What is required:
Here is a listing. Reproduce it exactly.

Recorded information:
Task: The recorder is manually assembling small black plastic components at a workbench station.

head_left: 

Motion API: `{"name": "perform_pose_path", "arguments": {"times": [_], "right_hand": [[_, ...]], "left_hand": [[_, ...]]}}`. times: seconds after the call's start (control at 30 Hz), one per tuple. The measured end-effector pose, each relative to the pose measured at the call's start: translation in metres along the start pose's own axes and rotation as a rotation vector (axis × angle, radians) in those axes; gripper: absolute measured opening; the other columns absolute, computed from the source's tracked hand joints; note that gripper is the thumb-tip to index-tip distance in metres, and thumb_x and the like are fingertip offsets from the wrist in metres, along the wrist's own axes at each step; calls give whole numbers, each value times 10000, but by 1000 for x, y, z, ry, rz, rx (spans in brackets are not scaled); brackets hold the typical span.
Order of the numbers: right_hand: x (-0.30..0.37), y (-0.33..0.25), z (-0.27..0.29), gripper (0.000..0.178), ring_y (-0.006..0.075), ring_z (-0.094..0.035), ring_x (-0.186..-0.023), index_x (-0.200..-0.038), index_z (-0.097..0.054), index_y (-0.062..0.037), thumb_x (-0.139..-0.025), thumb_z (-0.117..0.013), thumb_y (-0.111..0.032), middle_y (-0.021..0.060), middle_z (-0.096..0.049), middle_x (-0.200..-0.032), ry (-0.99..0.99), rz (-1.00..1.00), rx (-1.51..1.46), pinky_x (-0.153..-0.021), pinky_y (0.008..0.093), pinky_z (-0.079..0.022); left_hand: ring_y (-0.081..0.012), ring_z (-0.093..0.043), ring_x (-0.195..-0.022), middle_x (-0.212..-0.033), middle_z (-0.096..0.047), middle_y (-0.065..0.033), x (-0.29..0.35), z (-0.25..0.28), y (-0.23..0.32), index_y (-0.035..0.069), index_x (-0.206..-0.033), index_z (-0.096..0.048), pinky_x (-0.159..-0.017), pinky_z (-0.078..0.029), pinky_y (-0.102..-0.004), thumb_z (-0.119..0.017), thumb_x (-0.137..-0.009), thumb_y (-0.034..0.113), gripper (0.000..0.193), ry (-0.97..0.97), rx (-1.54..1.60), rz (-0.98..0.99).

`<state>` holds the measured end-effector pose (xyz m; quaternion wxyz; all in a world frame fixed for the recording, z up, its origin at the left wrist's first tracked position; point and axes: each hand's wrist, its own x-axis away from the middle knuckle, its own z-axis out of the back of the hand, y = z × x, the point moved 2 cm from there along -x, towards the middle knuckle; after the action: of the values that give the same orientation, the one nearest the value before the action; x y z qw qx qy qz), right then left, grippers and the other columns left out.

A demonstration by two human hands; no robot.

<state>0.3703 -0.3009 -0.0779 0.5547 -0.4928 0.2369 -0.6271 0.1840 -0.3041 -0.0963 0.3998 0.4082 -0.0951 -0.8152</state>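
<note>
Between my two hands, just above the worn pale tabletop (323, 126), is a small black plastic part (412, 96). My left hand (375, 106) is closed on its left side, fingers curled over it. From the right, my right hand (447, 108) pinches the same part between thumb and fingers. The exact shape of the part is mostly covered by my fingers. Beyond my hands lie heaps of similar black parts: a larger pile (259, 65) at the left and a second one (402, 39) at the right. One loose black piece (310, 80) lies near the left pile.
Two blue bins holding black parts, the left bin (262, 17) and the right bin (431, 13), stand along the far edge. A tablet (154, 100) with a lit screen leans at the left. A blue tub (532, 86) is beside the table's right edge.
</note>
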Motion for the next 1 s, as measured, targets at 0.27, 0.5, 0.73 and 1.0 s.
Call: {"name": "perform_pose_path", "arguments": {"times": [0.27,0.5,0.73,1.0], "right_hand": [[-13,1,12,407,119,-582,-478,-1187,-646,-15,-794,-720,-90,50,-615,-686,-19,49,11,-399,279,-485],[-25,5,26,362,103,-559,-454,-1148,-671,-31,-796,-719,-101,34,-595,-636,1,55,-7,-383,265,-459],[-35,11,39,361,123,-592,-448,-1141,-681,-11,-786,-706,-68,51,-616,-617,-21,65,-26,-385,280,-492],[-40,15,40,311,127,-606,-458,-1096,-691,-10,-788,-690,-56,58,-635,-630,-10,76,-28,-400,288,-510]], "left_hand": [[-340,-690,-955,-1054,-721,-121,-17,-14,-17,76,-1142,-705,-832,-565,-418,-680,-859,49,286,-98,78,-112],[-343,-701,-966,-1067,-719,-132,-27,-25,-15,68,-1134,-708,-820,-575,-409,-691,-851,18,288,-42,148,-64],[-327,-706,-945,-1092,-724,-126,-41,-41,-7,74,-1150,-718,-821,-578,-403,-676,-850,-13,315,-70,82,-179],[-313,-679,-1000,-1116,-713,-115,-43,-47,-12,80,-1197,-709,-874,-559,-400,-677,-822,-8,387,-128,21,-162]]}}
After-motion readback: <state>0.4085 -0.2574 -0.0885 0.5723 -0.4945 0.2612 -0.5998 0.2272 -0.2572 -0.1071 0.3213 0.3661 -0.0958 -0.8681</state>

Solution to this task:
Task: The recorder is manually assembling small black plastic components at a workbench station.

head_left: 

Motion API: `{"name": "perform_pose_path", "arguments": {"times": [_], "right_hand": [[_, ...]], "left_hand": [[_, ...]]}}`. times: seconds after the call's start (control at 30 Hz), one per tuple. The measured end-effector pose, each relative to the pose measured at the call's start: translation in metres along the start pose's own axes and rotation as a rotation vector (axis × angle, radians) in those axes; gripper: absolute measured opening; the other columns absolute, computed from the source's tracked hand joints; note that gripper is the thumb-tip to index-tip distance in metres, and thumb_x and the like are fingertip offsets from the wrist in metres, along the wrist's own axes at each step; calls give whole numbers, each value times 10000, but by 1000 for x, y, z, ry, rz, rx (spans in brackets are not scaled); brackets hold the typical span.
Order of the numbers: right_hand: x (-0.30..0.37), y (-0.33..0.25), z (-0.27..0.29), gripper (0.000..0.178), ring_y (-0.006..0.075), ring_z (-0.094..0.035), ring_x (-0.186..-0.023), index_x (-0.200..-0.038), index_z (-0.097..0.054), index_y (-0.062..0.037), thumb_x (-0.139..-0.025), thumb_z (-0.117..0.013), thumb_y (-0.111..0.032), middle_y (-0.021..0.060), middle_z (-0.096..0.049), middle_x (-0.200..-0.032), ry (-0.99..0.99), rz (-1.00..1.00), rx (-1.51..1.46), pinky_x (-0.153..-0.021), pinky_y (0.008..0.093), pinky_z (-0.079..0.022); left_hand: ring_y (-0.081..0.012), ring_z (-0.093..0.043), ring_x (-0.195..-0.022), middle_x (-0.212..-0.033), middle_z (-0.096..0.047), middle_y (-0.065..0.033), x (-0.29..0.35), z (-0.25..0.28), y (-0.23..0.32), index_y (-0.035..0.069), index_x (-0.206..-0.033), index_z (-0.096..0.048), pinky_x (-0.159..-0.017), pinky_z (-0.078..0.029), pinky_y (-0.102..-0.004), thumb_z (-0.119..0.017), thumb_x (-0.137..-0.009), thumb_y (-0.034..0.113), gripper (0.000..0.193), ry (-0.97..0.97), rx (-1.54..1.60), rz (-0.98..0.99).

`<state>` holds the measured end-effector pose (xyz m; quaternion wxyz; all in a world frame fixed for the recording, z up, its origin at the left wrist's first tracked position; point and axes: each hand's wrist, its own x-axis away from the middle knuckle, its own z-axis out of the back of the hand, y = z × x, the point moved 2 cm from there along -x, towards the middle knuckle; after the action: of the values that give the same orientation, the one nearest the value before the action; x y z qw qx qy qz), right then left, grippers and the other columns left out.

A demonstration by two human hands; no robot.

<state>0.3703 -0.3009 -0.0779 0.5547 -0.4928 0.2369 -0.6271 0.1840 -0.3041 -0.0963 0.3998 0.4082 -0.0951 -0.8152</state>
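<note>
Between my two hands, just above the worn pale tabletop (323, 126), is a small black plastic part (412, 96). My left hand (375, 106) is closed on its left side, fingers curled over it. From the right, my right hand (447, 108) pinches the same part between thumb and fingers. The exact shape of the part is mostly covered by my fingers. Beyond my hands lie heaps of similar black parts: a larger pile (259, 65) at the left and a second one (402, 39) at the right. One loose black piece (310, 80) lies near the left pile.
Two blue bins holding black parts, the left bin (262, 17) and the right bin (431, 13), stand along the far edge. A tablet (154, 100) with a lit screen leans at the left. A blue tub (532, 86) is beside the table's right edge.
</note>
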Motion for the next 1 s, as measured, targets at 0.27, 0.5, 0.73 and 1.0 s.
Call: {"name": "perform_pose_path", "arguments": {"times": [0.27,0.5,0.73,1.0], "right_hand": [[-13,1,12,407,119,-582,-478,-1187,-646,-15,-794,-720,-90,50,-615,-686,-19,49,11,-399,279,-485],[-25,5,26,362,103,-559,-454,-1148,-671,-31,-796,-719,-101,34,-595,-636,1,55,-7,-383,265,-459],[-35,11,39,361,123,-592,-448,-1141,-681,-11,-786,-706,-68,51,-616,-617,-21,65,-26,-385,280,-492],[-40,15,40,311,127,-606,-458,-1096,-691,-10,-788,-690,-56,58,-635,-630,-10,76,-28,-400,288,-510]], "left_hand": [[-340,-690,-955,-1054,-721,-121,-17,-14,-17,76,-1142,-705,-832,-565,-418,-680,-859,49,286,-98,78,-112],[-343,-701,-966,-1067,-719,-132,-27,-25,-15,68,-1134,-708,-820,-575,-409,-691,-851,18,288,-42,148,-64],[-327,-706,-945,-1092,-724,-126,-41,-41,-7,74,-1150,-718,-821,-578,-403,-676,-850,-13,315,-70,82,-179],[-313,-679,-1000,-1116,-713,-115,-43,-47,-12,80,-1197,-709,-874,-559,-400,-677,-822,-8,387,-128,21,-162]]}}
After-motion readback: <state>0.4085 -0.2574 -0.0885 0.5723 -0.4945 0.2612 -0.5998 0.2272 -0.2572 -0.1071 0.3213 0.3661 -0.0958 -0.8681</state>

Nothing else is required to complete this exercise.